American Eloquence, Volume 3 eBook

This eBook from the Gutenberg Project consists of approximately 230 pages of information about American Eloquence, Volume 3.
While the opinion of the court, by Chief-Justice Taney, in the Dred Scott case, and the separate opinions of all the concurring judges, expressly declare that the Constitution of the United States permits neither Congress nor a Territorial Legislature to exclude slavery from any United States Territory, they all omit to declare whether or not the same Constitution permits a State, or the people of a State, to exclude it.  Possibly, this is a mere omission; but who can be quite sure, if McLean or Curtis had sought to get into the opinion a declaration of unlimited power in the people of a State to exclude slavery from their limits, just as Chase and Mace sought to get such declaration, in behalf of the people of a territory, into the Nebraska bill—­I ask, who can be quite sure that it would not have been voted down in the one case as it had been in the other?  The nearest approach to the point of declaring the power of a State over slavery is made by Judge Nelson.  He approaches it more than once, using the precise idea, and almost the language, too, of the Nebraska act.  On one occasion, his exact language is:  “Except in cases when the power is restrained by the Constitution of the United States, the law of the State is supreme over the subjects of slavery within its jurisdiction.”  In what cases the power of the States is so restrained by the United States Constitution is left an open question, precisely as the same question, as to the restraint on the power of the Territories, was left open in the Nebraska act.  Put this and that together, and we have another nice little niche, which we may, ere long, see filled with another Supreme Court decision, declaring that the Constitution of the United States does not permit a State to exclude slavery from its limits.  And this may especially be expected if the doctrine of “care not whether slavery be voted down or voted up,” shall gain upon the public mind sufficiently to give promise that such a decision can be maintained when made.
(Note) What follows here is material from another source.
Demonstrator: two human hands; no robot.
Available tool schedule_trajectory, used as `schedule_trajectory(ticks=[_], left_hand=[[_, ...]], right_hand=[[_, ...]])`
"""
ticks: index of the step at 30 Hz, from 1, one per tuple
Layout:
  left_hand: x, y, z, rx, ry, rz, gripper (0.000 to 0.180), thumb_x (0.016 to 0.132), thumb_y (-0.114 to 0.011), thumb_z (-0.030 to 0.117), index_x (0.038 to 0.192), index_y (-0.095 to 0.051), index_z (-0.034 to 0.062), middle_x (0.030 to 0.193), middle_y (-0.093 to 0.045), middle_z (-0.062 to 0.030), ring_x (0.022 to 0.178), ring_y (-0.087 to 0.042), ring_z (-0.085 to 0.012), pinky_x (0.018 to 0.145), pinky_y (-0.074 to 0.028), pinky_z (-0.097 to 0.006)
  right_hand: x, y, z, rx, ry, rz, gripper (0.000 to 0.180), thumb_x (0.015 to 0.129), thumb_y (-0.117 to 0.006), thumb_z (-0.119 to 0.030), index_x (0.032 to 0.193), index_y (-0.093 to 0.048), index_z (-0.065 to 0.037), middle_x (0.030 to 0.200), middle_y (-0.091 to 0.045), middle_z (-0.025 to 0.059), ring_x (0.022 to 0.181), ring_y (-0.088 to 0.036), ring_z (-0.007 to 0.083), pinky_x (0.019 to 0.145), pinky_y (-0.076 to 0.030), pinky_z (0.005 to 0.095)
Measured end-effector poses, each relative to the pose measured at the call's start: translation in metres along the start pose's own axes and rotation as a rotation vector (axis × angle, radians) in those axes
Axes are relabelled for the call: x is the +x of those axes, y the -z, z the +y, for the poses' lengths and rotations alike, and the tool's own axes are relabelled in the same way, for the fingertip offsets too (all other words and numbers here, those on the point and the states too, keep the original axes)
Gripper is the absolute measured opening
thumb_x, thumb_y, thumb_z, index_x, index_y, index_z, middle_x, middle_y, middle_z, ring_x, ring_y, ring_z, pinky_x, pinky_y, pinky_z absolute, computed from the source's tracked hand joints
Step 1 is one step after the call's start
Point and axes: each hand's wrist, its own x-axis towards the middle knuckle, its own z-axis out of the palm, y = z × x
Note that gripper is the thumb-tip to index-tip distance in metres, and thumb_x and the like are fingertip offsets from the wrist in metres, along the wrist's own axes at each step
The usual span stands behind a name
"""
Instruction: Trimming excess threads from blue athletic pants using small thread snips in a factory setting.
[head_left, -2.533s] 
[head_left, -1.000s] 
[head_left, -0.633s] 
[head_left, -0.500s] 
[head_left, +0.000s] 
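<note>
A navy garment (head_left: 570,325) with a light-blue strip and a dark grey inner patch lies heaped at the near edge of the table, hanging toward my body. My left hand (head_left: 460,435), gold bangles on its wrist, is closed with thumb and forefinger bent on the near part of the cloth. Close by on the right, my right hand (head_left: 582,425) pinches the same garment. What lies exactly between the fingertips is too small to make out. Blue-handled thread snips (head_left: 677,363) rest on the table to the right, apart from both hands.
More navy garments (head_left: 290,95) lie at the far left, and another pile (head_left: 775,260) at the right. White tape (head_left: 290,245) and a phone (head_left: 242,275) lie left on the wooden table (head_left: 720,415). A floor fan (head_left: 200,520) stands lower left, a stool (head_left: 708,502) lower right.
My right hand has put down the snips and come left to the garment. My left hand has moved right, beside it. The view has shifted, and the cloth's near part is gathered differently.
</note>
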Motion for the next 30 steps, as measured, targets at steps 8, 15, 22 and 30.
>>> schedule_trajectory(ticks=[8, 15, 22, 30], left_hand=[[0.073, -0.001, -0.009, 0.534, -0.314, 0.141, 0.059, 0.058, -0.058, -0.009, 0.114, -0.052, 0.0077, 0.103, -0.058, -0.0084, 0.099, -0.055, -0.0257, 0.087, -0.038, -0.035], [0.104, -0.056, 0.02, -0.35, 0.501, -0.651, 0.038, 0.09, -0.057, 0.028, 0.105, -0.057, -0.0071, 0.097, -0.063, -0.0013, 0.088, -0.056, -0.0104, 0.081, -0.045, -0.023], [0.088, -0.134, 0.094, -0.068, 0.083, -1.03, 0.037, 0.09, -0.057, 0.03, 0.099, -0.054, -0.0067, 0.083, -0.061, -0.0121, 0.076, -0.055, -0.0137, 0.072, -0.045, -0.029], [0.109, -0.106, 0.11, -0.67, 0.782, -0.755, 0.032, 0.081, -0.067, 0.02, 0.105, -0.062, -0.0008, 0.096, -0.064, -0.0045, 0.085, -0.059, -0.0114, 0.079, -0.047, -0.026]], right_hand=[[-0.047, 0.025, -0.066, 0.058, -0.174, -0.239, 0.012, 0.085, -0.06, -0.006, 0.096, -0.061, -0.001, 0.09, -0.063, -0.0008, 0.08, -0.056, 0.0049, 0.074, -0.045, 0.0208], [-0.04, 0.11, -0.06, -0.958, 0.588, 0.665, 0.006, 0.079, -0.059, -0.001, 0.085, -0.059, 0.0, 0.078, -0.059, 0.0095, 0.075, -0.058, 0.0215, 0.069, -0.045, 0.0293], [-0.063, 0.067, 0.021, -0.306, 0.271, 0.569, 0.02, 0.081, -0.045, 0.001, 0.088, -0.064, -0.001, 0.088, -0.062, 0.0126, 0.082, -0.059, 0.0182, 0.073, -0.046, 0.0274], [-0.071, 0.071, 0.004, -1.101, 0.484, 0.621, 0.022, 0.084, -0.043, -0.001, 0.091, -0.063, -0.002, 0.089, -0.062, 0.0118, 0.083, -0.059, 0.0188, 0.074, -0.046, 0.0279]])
Such a decision is all that slavery now lacks of being alike lawful in all the States.  Welcome or unwelcome, such decision is probably coming, and will soon be upon us, unless the power of the present political dynasty shall be met and overthrown.  We shall lie down pleasantly dreaming that the people of Missouri are on the verge of making their State free, and we shall awake to the reality, instead, that the Supreme Court has made Illinois a slave State.  To meet and overthrow that dynasty is the work before all those who would prevent that consummation.  That is what we have to do.  How can we best do it?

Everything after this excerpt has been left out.